Assignment: Please transcribe all of the records precisely.

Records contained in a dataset
________________________
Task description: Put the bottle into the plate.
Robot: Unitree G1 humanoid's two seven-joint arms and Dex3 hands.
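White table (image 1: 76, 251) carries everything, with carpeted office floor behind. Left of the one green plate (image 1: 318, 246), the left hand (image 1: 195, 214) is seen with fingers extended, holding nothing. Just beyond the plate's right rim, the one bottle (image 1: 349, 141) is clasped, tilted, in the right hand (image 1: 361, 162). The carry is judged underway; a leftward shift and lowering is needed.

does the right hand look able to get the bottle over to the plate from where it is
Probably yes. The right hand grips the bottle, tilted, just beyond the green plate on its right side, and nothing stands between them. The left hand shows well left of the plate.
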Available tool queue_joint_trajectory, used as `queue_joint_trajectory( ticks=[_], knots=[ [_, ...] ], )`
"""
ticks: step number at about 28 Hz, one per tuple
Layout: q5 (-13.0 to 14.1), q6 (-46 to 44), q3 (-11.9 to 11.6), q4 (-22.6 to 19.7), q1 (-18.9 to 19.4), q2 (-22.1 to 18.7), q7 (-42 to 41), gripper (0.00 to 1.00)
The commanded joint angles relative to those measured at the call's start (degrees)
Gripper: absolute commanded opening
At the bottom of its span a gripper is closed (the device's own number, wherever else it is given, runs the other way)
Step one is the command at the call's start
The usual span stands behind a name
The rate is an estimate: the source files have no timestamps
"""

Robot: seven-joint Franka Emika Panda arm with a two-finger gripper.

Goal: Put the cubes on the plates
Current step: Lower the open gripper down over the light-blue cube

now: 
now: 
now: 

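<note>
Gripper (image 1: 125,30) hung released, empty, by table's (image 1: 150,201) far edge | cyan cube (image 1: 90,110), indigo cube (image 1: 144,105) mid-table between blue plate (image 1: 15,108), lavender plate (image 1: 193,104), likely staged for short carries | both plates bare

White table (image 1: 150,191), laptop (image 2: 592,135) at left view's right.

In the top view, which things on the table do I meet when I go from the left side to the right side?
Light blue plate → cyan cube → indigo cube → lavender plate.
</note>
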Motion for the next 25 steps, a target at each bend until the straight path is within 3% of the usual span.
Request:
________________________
Response below:
Task description: Put the bottle into the plate.
Robot: Unitree G1 humanoid's two seven-joint arms and Dex3 hands.
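White table (image 1: 76, 251) carries everything, with carpeted office floor behind. Left of the one green plate (image 1: 318, 246), the left hand (image 1: 195, 214) is seen with fingers extended, holding nothing. Just beyond the plate's right rim, the one bottle (image 1: 349, 141) is clasped, tilted, in the right hand (image 1: 361, 162). The carry is judged underway; a leftward shift and lowering is needed.

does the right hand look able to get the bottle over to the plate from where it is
Probably yes. The right hand grips the bottle, tilted, just beyond the green plate on its right side, and nothing stands between them. The left hand shows well left of the plate.
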Available tool queue_joint_trajectory, used as `queue_joint_trajectory( ticks=[_], knots=[ [_, ...] ], )`
"""
ticks: step number at about 28 Hz, one per tuple
Layout: q5 (-13.0 to 14.1), q6 (-46 to 44), q3 (-11.9 to 11.6), q4 (-22.6 to 19.7), q1 (-18.9 to 19.4), q2 (-22.1 to 18.7), q7 (-42 to 41), gripper (0.00 to 1.00)
The commanded joint angles relative to those measured at the call's start (degrees)
Gripper: absolute commanded opening
At the bottom of its span a gripper is closed (the device's own number, wherever else it is given, runs the other way)
Step one is the command at the call's start
The usual span stands behind a name
The rate is an estimate: the source files have no timestamps
"""

Robot: seven-joint Franka Emika Panda arm with a two-finger gripper.

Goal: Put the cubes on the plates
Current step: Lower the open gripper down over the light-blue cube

now: 
now: 
now: 

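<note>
Gripper (image 1: 125,30) hung released, empty, by table's (image 1: 150,201) far edge | cyan cube (image 1: 90,110), indigo cube (image 1: 144,105) mid-table between blue plate (image 1: 15,108), lavender plate (image 1: 193,104), likely staged for short carries | both plates bare

White table (image 1: 150,191), laptop (image 2: 592,135) at left view's right.

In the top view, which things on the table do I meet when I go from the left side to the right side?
Light blue plate → cyan cube → indigo cube → lavender plate.
</note>
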Motion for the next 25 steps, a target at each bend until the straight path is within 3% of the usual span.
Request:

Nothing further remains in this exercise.